Michael Lombardi, over at NFL.com, has a great column up today which helps crystalize something I’ve been thinking about for awhile – namely, how guys like Ryan Pickett and Howard Green, who have both struggled to report to training camps in shape with the benefit of a full offseason, will be effected by the extended time away from the team as a result of the lockout.
Another area of concern is conditioning — not so much for players to handle the rigors of camp, but more for the overweight guys who struggle to monitor their weight all season with supervision. Every team has one or two or even three guys who — without supervision — can gain 30 pounds at the drop of a hat. During bye weeks, teams worry about their “fat” guys gaining too much weight.

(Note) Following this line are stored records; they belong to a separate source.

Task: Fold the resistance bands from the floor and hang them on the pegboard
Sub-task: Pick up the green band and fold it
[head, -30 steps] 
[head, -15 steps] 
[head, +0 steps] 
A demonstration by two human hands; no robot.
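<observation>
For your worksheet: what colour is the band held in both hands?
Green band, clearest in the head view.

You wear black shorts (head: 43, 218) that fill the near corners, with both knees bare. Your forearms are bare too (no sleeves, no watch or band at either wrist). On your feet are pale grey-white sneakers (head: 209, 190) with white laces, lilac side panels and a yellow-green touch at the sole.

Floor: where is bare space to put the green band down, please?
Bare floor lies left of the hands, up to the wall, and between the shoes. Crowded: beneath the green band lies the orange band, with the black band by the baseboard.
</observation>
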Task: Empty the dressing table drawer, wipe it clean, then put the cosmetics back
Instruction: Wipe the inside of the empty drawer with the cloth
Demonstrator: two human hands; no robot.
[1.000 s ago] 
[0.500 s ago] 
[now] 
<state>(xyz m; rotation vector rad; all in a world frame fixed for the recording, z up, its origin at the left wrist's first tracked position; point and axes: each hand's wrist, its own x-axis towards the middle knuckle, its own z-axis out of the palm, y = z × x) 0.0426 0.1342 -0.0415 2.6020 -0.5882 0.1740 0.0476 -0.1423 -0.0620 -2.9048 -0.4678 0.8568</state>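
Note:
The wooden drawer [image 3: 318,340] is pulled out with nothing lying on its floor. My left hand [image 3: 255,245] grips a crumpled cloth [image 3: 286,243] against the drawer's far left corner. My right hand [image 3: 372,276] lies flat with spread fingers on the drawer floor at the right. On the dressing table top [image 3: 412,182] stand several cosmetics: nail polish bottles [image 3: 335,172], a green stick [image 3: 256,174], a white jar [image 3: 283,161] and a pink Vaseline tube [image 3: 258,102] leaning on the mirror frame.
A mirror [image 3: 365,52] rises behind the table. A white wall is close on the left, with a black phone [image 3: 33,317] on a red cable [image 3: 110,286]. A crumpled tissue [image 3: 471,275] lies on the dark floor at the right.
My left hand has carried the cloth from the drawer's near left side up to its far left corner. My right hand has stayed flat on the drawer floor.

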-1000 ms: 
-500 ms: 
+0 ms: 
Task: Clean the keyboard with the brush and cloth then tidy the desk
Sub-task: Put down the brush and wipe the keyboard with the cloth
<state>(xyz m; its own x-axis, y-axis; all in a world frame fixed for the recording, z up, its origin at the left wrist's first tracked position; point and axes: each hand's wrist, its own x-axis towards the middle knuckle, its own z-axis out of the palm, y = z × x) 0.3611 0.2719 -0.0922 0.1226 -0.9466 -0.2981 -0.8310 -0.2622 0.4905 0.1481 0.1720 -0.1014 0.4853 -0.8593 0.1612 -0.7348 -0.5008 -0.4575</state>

Imagine how much they gained during this lockout. After more than 100 days without someone over their shoulders prompting them to eat right and work hard, there is no telling how “fat” the “fat” guys have gotten.
My concern is that, when the lockout is lifted, overweight players might try to lose weight by taking saunas or trying to use medication to help shed pounds. The league does not want or need another Korey Stringer incident because of the lockout. Every team will have key players report out of shape, overweight and not ready for camp — that is the reality of this lockout. Teams must manage their “fat” players before letting them practice.
Excellent advice for the Packers as they evaluate Pickett and Green. Pickett has had issues in the past passing McCarthy’s conditioning test and Green has had issues with his weight at almost every one of the six NFL teams he’s been on.
Its true that defensive coordinator Dom Capers told reporters last year that he wasn’t concerned with how heavy Green was after he was cut by the New York Jets for coming back from the bye week well over weight after specifically being told to monitor it. But that was one week after Green had been playing football for months. Both Green and Pickett have been away from the watchful eyes of the coaching and training staffs for well over four months.
Whatever their conditions when they arrive for training camp, the Packers would do well to heed Lombardi’s words and take extra care of their big men during the early stages of camp.